- [REQUIRED ACTION] From the first line to the last, write out the data below exactly.
**** RECORDED DATA ****
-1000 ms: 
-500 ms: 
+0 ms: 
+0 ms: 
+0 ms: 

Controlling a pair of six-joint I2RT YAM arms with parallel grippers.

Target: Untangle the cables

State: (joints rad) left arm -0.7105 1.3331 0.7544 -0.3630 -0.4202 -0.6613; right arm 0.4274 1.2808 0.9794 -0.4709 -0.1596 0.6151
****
- [SOLUTION]
-1000 ms: 
-500 ms: 
+0 ms: 
+0 ms: 
+0 ms: 

Controlling a pair of six-joint I2RT YAM arms with parallel grippers.

Target: Untangle the cables

State: (joints rad) left arm -0.7105 1.3331 0.7544 -0.3630 -0.4202 -0.6613; right arm 0.4274 1.2808 0.9794 -0.4709 -0.1596 0.6151

The exercise is done, with nothing more to add.